[Start of Attachment]
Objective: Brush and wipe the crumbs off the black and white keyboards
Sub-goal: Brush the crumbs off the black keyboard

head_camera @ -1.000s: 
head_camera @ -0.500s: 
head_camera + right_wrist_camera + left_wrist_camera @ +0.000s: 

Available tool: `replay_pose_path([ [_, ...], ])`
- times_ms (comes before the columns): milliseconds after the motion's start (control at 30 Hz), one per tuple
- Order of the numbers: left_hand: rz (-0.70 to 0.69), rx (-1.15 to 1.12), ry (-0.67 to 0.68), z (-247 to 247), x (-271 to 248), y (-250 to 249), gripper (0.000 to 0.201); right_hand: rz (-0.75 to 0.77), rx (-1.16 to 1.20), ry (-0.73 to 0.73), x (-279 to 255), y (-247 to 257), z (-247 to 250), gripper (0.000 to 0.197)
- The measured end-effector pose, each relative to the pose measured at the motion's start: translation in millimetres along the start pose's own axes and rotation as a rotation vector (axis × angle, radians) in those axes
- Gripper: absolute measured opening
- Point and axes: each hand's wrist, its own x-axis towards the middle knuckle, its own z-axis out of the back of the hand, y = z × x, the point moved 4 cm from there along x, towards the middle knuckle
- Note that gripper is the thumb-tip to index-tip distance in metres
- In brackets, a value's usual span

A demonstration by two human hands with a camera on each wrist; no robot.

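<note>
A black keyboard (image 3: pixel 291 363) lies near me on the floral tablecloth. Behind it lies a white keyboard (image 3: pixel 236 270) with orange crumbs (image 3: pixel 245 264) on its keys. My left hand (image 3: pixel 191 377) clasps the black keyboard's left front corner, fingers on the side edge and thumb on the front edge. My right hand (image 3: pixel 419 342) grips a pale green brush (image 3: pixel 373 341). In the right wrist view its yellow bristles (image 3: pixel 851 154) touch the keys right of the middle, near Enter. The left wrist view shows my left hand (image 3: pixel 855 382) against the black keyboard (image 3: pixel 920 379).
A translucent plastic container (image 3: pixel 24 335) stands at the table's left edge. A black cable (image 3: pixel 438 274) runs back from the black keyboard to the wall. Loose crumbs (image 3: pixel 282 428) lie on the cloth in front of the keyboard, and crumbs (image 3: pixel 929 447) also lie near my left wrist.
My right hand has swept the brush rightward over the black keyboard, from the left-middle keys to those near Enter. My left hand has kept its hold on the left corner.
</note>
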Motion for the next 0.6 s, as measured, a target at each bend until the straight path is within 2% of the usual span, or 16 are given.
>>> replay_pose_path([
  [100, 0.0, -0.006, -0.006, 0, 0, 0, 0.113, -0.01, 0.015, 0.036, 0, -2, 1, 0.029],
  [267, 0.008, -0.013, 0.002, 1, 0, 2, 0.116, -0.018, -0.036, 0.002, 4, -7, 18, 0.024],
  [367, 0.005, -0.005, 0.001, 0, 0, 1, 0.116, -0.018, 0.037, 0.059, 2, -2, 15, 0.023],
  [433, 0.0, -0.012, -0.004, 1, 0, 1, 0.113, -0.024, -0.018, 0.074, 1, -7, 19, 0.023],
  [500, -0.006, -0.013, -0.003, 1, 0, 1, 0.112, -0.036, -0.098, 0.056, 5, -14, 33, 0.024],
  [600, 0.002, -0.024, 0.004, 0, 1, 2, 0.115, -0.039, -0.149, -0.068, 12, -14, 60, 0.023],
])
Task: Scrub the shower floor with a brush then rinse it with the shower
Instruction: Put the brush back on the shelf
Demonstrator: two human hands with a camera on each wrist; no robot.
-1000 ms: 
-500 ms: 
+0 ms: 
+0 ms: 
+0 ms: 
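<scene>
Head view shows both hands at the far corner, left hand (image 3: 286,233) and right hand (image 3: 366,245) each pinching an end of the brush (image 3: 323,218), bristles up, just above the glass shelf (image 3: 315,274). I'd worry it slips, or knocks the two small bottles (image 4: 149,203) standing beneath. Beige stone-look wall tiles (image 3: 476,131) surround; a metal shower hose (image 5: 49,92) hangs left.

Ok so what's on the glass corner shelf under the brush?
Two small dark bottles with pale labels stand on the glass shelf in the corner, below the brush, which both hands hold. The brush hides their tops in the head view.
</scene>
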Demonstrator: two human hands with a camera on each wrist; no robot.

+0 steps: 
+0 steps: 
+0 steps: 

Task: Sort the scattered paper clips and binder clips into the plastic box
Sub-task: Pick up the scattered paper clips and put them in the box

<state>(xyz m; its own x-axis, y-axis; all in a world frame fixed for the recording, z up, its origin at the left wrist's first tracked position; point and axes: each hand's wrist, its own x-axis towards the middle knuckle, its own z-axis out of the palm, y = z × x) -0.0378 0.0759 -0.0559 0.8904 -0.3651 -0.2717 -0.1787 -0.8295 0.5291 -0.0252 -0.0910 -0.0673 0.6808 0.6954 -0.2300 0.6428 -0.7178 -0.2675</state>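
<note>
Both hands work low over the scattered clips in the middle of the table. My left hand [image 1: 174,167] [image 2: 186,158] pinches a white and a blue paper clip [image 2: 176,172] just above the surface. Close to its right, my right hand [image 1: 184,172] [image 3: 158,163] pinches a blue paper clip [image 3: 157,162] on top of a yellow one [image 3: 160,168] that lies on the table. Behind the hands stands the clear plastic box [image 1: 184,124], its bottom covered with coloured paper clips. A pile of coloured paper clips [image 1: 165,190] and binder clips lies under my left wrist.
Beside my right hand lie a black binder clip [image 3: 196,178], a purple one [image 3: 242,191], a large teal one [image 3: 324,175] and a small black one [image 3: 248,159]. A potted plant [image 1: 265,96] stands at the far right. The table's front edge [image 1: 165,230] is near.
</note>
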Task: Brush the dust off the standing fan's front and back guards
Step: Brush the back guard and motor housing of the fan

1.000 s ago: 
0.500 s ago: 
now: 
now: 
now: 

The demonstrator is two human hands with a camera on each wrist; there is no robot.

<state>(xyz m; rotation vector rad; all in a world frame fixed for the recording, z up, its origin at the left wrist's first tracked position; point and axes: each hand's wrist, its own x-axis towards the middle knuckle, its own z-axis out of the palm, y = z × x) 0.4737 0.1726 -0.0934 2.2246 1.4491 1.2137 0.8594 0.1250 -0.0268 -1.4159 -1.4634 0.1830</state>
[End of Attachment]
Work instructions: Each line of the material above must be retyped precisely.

Result for this exercise:
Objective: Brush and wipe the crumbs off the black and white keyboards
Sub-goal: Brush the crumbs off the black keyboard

head_camera @ -1.000s: 
head_camera @ -0.500s: 
head_camera + right_wrist_camera + left_wrist_camera @ +0.000s: 

Available tool: `replay_pose_path([ [_, ...], ])`
- times_ms (comes before the columns): milliseconds after the motion's start (control at 30 Hz), one per tuple
- Order of the numbers: left_hand: rz (-0.70 to 0.69), rx (-1.15 to 1.12), ry (-0.67 to 0.68), z (-247 to 247), x (-271 to 248), y (-250 to 249), gripper (0.000 to 0.201); right_hand: rz (-0.75 to 0.77), rx (-1.16 to 1.20), ry (-0.73 to 0.73), x (-279 to 255), y (-247 to 257), z (-247 to 250), gripper (0.000 to 0.197)
- The measured end-effector pose, each relative to the pose measured at the motion's start: translation in millimetres along the start pose's own axes and rotation as a rotation vector (axis × angle, radians) in those axes
- Gripper: absolute measured opening
- Point and axes: each hand's wrist, its own x-axis towards the middle knuckle, its own z-axis out of the back of the hand, y = z × x, the point moved 4 cm from there along x, towards the middle knuckle
- Note that gripper is the thumb-tip to index-tip distance in metres
- In brackets, a value's usual span

A demonstration by two human hands with a camera on each wrist; no robot.

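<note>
A black keyboard (image 3: pixel 291 363) lies near me on the floral tablecloth. Behind it lies a white keyboard (image 3: pixel 236 270) with orange crumbs (image 3: pixel 245 264) on its keys. My left hand (image 3: pixel 191 377) clasps the black keyboard's left front corner, fingers on the side edge and thumb on the front edge. My right hand (image 3: pixel 419 342) grips a pale green brush (image 3: pixel 373 341). In the right wrist view its yellow bristles (image 3: pixel 851 154) touch the keys right of the middle, near Enter. The left wrist view shows my left hand (image 3: pixel 855 382) against the black keyboard (image 3: pixel 920 379).
A translucent plastic container (image 3: pixel 24 335) stands at the table's left edge. A black cable (image 3: pixel 438 274) runs back from the black keyboard to the wall. Loose crumbs (image 3: pixel 282 428) lie on the cloth in front of the keyboard, and crumbs (image 3: pixel 929 447) also lie near my left wrist.
My right hand has swept the brush rightward over the black keyboard, from the left-middle keys to those near Enter. My left hand has kept its hold on the left corner.
</note>
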Motion for the next 0.6 s, as measured, a target at each bend until the straight path is within 2% of the usual span, or 16 are given.
>>> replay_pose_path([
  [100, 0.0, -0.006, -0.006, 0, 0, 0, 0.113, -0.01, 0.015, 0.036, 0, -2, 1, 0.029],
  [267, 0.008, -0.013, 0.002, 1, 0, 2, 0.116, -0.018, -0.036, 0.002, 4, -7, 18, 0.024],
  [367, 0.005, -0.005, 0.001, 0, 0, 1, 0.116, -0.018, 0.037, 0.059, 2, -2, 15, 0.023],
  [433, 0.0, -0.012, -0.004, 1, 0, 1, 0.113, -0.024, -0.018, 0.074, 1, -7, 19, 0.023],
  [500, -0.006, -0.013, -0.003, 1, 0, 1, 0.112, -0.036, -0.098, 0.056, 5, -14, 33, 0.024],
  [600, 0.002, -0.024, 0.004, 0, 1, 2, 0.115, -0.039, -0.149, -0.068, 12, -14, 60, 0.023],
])
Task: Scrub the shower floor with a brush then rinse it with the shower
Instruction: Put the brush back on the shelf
Demonstrator: two human hands with a camera on each wrist; no robot.
-1000 ms: 
-500 ms: 
+0 ms: 
+0 ms: 
+0 ms: 
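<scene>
Head view shows both hands at the far corner, left hand (image 3: 286,233) and right hand (image 3: 366,245) each pinching an end of the brush (image 3: 323,218), bristles up, just above the glass shelf (image 3: 315,274). I'd worry it slips, or knocks the two small bottles (image 4: 149,203) standing beneath. Beige stone-look wall tiles (image 3: 476,131) surround; a metal shower hose (image 5: 49,92) hangs left.

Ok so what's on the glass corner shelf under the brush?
Two small dark bottles with pale labels stand on the glass shelf in the corner, below the brush, which both hands hold. The brush hides their tops in the head view.
</scene>
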Demonstrator: two human hands with a camera on each wrist; no robot.

+0 steps: 
+0 steps: 
+0 steps: 

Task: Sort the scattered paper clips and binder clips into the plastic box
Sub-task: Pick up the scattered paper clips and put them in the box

<state>(xyz m; its own x-axis, y-axis; all in a world frame fixed for the recording, z up, its origin at the left wrist's first tracked position; point and axes: each hand's wrist, its own x-axis towards the middle knuckle, its own z-axis out of the palm, y = z × x) -0.0378 0.0759 -0.0559 0.8904 -0.3651 -0.2717 -0.1787 -0.8295 0.5291 -0.0252 -0.0910 -0.0673 0.6808 0.6954 -0.2300 0.6428 -0.7178 -0.2675</state>
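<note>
Both hands work low over the scattered clips in the middle of the table. My left hand [image 1: 174,167] [image 2: 186,158] pinches a white and a blue paper clip [image 2: 176,172] just above the surface. Close to its right, my right hand [image 1: 184,172] [image 3: 158,163] pinches a blue paper clip [image 3: 157,162] on top of a yellow one [image 3: 160,168] that lies on the table. Behind the hands stands the clear plastic box [image 1: 184,124], its bottom covered with coloured paper clips. A pile of coloured paper clips [image 1: 165,190] and binder clips lies under my left wrist.
Beside my right hand lie a black binder clip [image 3: 196,178], a purple one [image 3: 242,191], a large teal one [image 3: 324,175] and a small black one [image 3: 248,159]. A potted plant [image 1: 265,96] stands at the far right. The table's front edge [image 1: 165,230] is near.
</note>
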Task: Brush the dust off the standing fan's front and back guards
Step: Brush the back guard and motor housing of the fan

1.000 s ago: 
0.500 s ago: 
now: 
now: 
now: 

The demonstrator is two human hands with a camera on each wrist; there is no robot.

<state>(xyz m; rotation vector rad; all in a world frame fixed for the recording, z up, its origin at the left wrist's first tracked position; point and axes: each hand's wrist, its own x-axis towards the middle knuckle, its own z-axis out of the palm, y = z × x) 0.4737 0.1726 -0.0934 2.2246 1.4491 1.2137 0.8594 0.1250 -0.0268 -1.4159 -1.4634 0.1830</state>

No more output is needed.